Recently, I had the pleasure of attending the Gartner Data and Analytics conference. The sessions featured representatives from McDonald’s, Bank of America, Samsung, Pepsi, and many others, who shared their methods for using AI/ML in the enterprise, some of their pain points, and their ongoing journeys to become AI-first companies.
Two stats stood out above the rest of the show. First, Gartner is tracking more than 300 MLOps companies. Next, in a recent study, Gartner found that only 54 percent of models make it into production, practically unchanged from a similar study they did in 2020.
Yet, the company representatives I spoke to would regularly cite even lower numbers. Some put the figure of models that make it from experiment to production in the single digits. MLOps platforms are, ostensibly, designed to raise this statistic.
I sense a paradox. While there’s obviously a problem within enterprises to bring models into production, few of the platforms today appear to solve that problem.
We’ve found this is for a few reasons:
- Business users must be included. Often, departments outside of the data science group assess models for various factors, such as risk or bias. Timely review and understanding of the model and what it will do, as well as some analysis for unintended consequences, are crucial for trusting humans to put AI into production.
- Not-another-platform syndrome. Enterprises know that there’s no panacea for putting models into production. And large enterprises tend to have too many tools in use today. Okta put the average number of applications per enterprise above 80. This is in addition to the number of data-science-specific tools within a company!

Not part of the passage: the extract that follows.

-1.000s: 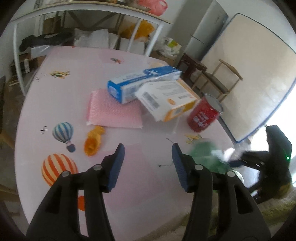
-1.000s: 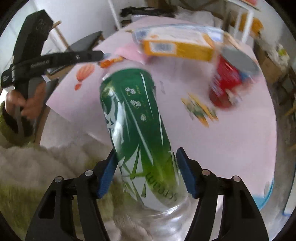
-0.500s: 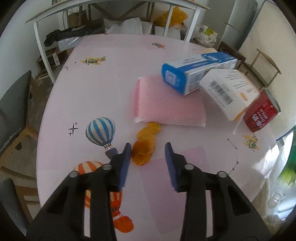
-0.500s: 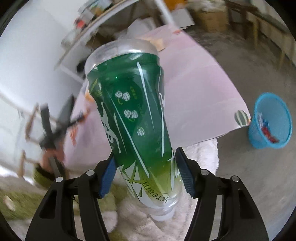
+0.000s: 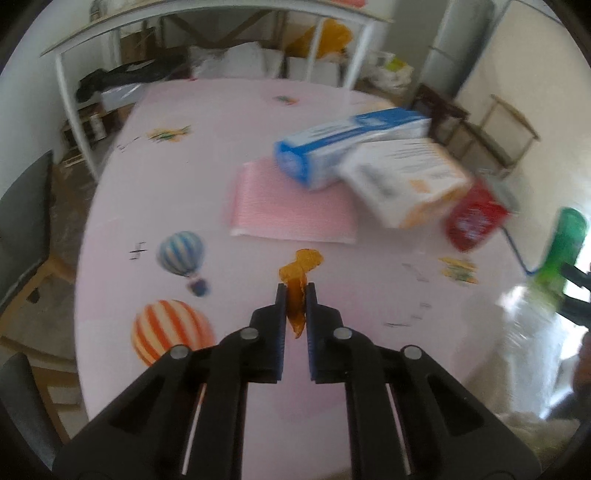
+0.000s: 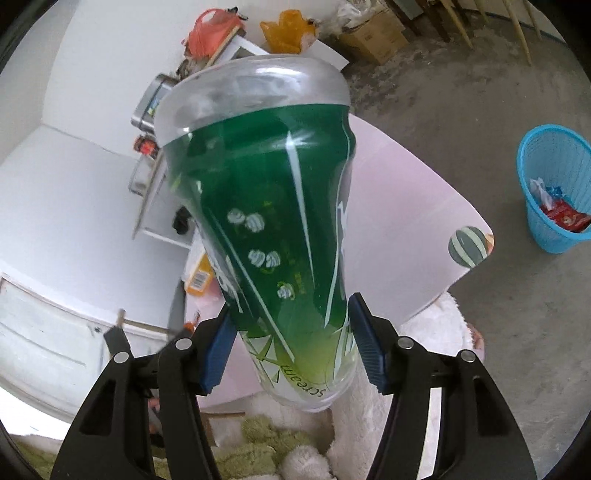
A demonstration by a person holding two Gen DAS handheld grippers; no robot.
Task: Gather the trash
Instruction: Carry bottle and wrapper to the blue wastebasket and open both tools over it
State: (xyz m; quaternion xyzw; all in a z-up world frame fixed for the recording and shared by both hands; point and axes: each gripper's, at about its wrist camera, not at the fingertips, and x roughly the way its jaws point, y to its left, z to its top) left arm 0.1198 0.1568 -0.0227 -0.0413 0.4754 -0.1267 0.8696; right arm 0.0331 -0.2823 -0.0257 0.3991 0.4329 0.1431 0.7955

- True coexistence is a lot harder to find than companies claim. Several of the largest players in the market have an incentive not to make it easy to work with their competitors. Others have transitioned to MLOps after starting off as data-centric companies, seeking to increase revenues however they can. Neither of them is natively designed to coexist in a complex landscape.
Here at Vianai, we benefit from senior leaders who understand how fragmented and complex an enterprise’s IT landscape can become. This knowledge and further research went directly into the design of our applications and our platform.
We have sought to solve these problems in many ways. One is by showing models in production, with functionality that non-technical folks can use. Another is through interoperability built into our platform the start — we are completely modular and operate in any cloud provider. Finally, we have developed proprietary techniques for understanding risk in a model and in the underlying data.